Preethika, Although the hydrogen of chloroform (CHCl3) does have a delta+ charge, the charge is small. Since hydrogen bonding is an electrostatic force, the attraction is small when the charge is small. In other words, the hydrogen bond formed with chloroform is weak. --DrH
Hi Professor, You gave us an example today in class about how for the size of an atom you don't worry about the size of the total molecule. You gave us two molecules, CH3O- and (CH3)3CO-, and made the point that the stronger base was the larger one. I don't understand why. Resonance being a non-factor in both cases, and atomic size not differing, and having no electronegativity difference, we are left with the inductive effect. Since C is more electronegative than H, and one would assume that this would mean that the CH3O- was a stronger base, do we assume that, in this case, the CH3 groups are donating electron density through the inductive effect? If so, is this a general rule? Thanks.
Mansoor, You got it! Alkyl groups are (as you have discovered) electron-donors through an inductive effect. There are other issues involved in the case of CH3O- and (CH3)3CO- as well, but they are beyond the scope of the course. --DrH
Hi Dr. H., For Exercise "c." in the "Acids and Bases: Conjugate Acids and Bases" tutorial, the formal charge above the O atom in the H2Ö-H molecule is given as negative (-1). Since there are 3 bonds and 2 lone pair electrons, shouldn't the formal charge on the oxygen be positive (+1) instead?
Andrew, There is a positive charge at that oxygen. It may look strange due to your web browser, and because the graphics in that tutorial are rather old (need to be updated). --DrH
Hi Professor, For problem 29 of the CFQ for acids and bases, shouldn't the carbon that is connected to the oxygen on one side, and the carboxylic acid group on the other carry a formal charge of -1? Thanks.

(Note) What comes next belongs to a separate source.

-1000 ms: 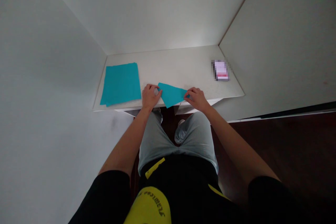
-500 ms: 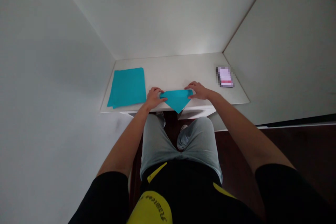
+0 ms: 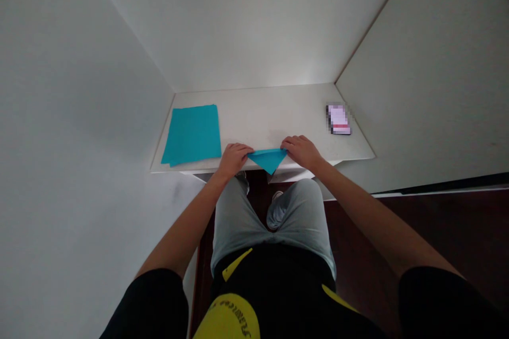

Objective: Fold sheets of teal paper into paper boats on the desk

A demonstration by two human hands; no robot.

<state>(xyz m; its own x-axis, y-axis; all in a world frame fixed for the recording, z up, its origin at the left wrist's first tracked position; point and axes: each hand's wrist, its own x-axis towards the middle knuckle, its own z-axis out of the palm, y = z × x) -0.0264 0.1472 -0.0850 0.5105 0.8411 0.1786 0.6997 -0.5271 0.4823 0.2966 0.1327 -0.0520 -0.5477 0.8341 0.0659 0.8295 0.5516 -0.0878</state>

Mansoor, I assume you mean PP 29 because there is not CFQ 29 for that material. I do not understand your question, but there is no formal charge error in the answer. --DrH
Hi Professor, For # 30 of the practice problems for Acids and Bases, H3O+ has a lower pKa than CH3CO2H even though the latter has resonance. Are we to assume that the formal positive charge on the hydronium offsets this resonance, because normally resonance is the most important thing that makes something a weak conjugate base, thereby giving it a strong acid. Thanks.
Mansoor, Resonance usually dominates over other factors such as formal charge, but this is one exception to that assumption. --DrH
Dear Dr. H: I was reviewing for the final the part with formal charges on your website, On practice problem 5 for formal charges worksheet, it states that the molecule is a carbon monoxide. Is this an error?
Greg, By "the part with formal charge" I assume you mean the formal charge tutorial? Practice problem 5 is about CO, carbon monoxide. --DrH
Also, on page 63 of the Thinkbook, when referring to cellulose in wood, you state that it is stabilized by "inter" molecular hydrogen bonding... shouldn't it be "intra" molecular hydrogen bonding, as stated on page 948 of the Bruice textbook? Chemically significant?
Rosie, Cellulose enjoys both intermolecular and intramolecular hydrogen bonding. --DrH
Hi Professor, Is there an error in the Fischer structure of acyclic D-glucose on page 61 of the Thinkbook? Shouldn't glucose have an aldehyde instead of a primary alochol as its uppermost functional group?
Roisie, You are correct. The "top" carbon of glucose is an aldehyde not a primary alcohol. The error has been posted at the Known Typos web page, and you have been awarded one error bounty extra credit point. --DrH
Professor Hardinger, I believe there is an error in the posted solutions for the Fall 2005 midterm II that we just took. Question two asks us circle the bond with the highest stretching energy, which I believe should be a Carbon/nitrogen triple bond, but the posted answer key states that it is C-C. Thanks.
Joey, An updated exam key was posted Sunday morning. --DrH
Hi Professor. For part c of the first question on the midterm, why can't we assume that the M peak is the base peak when we have said before that the most abundant ion, the M ion, is usually the base peak? Just as we have no reason to assume that our M is an exception, we similarly have no reason to assume that it is NOT an exception. Thanks.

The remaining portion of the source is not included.